Output range, inclusive: from the line containing "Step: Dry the" to the line containing "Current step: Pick". Restate those lines from the data below word for word and only those.

Stored records:
^^^^^^^^
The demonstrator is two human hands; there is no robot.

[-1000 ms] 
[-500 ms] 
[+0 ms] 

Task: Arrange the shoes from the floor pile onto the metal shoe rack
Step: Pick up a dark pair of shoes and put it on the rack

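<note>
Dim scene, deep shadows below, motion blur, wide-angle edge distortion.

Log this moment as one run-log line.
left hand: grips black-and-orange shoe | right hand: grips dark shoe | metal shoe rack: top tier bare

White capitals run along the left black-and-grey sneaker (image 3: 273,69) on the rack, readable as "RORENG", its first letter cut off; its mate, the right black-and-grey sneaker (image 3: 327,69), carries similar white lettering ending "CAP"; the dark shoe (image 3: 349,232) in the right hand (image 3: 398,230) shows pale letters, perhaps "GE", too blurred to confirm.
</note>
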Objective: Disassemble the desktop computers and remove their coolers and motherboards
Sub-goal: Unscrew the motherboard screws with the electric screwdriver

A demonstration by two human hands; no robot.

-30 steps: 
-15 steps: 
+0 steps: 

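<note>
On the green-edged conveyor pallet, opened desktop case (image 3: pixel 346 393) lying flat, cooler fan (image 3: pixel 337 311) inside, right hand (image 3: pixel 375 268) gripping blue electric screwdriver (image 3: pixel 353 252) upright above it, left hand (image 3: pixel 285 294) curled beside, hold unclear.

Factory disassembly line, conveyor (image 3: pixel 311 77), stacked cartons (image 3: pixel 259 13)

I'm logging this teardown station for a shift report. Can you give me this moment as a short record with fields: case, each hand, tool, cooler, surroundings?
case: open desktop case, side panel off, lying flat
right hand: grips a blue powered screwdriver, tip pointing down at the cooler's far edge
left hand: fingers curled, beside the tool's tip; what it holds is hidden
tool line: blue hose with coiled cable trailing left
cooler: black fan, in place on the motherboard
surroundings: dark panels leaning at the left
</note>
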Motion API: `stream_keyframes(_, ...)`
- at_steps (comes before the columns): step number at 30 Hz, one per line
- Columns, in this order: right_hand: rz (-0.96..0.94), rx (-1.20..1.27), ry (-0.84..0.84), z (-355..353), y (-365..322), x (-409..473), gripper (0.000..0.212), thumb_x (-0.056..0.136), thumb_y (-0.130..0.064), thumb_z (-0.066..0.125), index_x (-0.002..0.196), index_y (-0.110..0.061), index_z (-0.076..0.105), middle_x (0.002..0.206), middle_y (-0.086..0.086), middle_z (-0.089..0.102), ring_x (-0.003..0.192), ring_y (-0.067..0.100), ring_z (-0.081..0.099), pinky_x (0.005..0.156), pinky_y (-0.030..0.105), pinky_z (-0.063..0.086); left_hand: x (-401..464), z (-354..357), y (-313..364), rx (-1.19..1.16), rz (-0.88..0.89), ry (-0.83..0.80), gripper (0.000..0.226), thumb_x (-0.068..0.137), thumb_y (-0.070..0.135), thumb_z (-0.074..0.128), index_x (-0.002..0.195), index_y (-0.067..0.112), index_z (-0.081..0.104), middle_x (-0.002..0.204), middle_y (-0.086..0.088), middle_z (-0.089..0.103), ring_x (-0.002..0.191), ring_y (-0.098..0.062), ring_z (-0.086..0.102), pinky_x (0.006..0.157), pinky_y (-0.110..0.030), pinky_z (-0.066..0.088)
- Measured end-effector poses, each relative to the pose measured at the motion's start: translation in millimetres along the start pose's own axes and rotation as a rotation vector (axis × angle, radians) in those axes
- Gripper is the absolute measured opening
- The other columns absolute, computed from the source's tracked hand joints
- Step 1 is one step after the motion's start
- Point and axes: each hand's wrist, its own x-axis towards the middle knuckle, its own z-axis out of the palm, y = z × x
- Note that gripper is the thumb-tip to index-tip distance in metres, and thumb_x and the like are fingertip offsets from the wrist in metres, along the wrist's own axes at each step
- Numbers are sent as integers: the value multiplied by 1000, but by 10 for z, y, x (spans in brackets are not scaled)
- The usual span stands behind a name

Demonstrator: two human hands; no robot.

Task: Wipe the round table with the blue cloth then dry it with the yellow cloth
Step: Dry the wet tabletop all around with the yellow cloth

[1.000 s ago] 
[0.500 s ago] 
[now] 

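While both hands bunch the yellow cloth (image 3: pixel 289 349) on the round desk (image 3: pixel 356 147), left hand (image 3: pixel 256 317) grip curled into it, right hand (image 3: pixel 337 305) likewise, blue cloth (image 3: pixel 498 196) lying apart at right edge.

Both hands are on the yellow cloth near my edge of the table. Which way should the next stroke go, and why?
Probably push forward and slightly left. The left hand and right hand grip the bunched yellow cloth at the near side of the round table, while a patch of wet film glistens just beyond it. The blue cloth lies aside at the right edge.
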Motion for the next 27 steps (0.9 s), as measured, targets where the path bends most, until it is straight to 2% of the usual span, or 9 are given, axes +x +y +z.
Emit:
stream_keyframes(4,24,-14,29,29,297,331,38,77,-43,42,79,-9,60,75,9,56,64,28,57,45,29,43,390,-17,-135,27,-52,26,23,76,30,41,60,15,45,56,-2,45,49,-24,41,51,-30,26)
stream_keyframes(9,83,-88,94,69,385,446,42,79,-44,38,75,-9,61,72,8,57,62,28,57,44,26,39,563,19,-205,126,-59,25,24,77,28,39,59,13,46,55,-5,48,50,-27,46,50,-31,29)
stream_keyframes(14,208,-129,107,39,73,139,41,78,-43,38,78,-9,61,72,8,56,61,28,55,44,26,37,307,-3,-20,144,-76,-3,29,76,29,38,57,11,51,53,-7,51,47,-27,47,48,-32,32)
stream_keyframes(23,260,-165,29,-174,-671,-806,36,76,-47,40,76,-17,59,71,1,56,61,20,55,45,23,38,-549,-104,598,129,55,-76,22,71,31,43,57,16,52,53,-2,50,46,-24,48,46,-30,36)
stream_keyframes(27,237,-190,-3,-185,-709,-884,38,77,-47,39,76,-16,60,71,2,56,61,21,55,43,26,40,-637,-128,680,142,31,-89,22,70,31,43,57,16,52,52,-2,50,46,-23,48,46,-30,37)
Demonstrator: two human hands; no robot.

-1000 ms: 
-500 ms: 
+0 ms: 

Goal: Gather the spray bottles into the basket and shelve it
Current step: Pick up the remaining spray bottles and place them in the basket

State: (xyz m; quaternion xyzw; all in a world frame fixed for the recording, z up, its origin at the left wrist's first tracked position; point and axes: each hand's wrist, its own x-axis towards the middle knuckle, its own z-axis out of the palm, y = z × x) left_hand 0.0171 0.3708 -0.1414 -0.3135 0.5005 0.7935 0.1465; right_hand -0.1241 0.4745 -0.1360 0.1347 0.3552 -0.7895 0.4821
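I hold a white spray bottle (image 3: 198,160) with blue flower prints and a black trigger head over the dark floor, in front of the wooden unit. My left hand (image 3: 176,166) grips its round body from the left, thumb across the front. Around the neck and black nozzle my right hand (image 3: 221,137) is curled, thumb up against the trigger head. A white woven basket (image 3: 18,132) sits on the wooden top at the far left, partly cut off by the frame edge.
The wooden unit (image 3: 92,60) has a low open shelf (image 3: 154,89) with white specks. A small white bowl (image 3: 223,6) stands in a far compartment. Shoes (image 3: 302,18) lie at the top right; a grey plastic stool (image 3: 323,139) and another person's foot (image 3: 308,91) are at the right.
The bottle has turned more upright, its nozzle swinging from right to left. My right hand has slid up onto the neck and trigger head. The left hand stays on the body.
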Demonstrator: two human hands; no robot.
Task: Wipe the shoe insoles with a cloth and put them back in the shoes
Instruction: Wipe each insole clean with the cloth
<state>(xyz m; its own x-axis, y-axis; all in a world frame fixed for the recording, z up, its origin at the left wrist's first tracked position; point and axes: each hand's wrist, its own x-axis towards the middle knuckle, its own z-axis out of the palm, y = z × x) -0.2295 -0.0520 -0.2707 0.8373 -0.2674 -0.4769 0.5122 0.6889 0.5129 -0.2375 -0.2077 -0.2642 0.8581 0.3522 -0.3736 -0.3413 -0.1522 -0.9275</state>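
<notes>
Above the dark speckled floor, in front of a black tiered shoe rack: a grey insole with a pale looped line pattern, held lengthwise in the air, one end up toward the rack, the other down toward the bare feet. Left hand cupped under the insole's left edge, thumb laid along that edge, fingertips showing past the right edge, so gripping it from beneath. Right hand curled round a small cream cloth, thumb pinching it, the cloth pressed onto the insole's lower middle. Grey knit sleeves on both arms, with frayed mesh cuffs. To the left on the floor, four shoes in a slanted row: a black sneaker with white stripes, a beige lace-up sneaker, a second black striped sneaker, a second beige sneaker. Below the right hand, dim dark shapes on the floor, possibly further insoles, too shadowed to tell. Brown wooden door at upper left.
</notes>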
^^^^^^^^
RESULT OF THIS TASK:
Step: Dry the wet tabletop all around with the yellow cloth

[1.000 s ago] 
[0.500 s ago] 
[now] 

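While both hands bunch the yellow cloth (image 3: pixel 289 349) on the round desk (image 3: pixel 356 147), left hand (image 3: pixel 256 317) grip curled into it, right hand (image 3: pixel 337 305) likewise, blue cloth (image 3: pixel 498 196) lying apart at right edge.

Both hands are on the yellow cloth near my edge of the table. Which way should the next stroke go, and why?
Probably push forward and slightly left. The left hand and right hand grip the bunched yellow cloth at the near side of the round table, while a patch of wet film glistens just beyond it. The blue cloth lies aside at the right edge.
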Motion for the next 27 steps (0.9 s), as measured, targets where the path bends most, until it is straight to 2% of the usual span, or 9 are given, axes +x +y +z.
Emit:
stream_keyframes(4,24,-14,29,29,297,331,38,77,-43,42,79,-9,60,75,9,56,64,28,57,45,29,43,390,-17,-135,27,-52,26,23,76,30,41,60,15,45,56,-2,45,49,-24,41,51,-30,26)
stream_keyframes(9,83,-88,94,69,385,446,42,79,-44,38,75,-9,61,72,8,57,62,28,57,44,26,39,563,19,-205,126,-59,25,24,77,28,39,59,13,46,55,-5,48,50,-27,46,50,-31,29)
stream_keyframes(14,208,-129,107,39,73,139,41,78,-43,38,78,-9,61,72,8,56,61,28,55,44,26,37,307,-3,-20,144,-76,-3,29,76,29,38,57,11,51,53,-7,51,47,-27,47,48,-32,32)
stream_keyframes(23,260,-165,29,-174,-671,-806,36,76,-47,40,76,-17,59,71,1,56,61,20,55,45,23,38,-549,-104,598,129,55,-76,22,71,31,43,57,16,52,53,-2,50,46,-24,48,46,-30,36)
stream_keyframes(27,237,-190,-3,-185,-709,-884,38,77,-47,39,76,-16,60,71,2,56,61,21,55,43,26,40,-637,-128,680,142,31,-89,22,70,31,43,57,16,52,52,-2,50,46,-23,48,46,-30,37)
Demonstrator: two human hands; no robot.

-1000 ms: 
-500 ms: 
+0 ms: 

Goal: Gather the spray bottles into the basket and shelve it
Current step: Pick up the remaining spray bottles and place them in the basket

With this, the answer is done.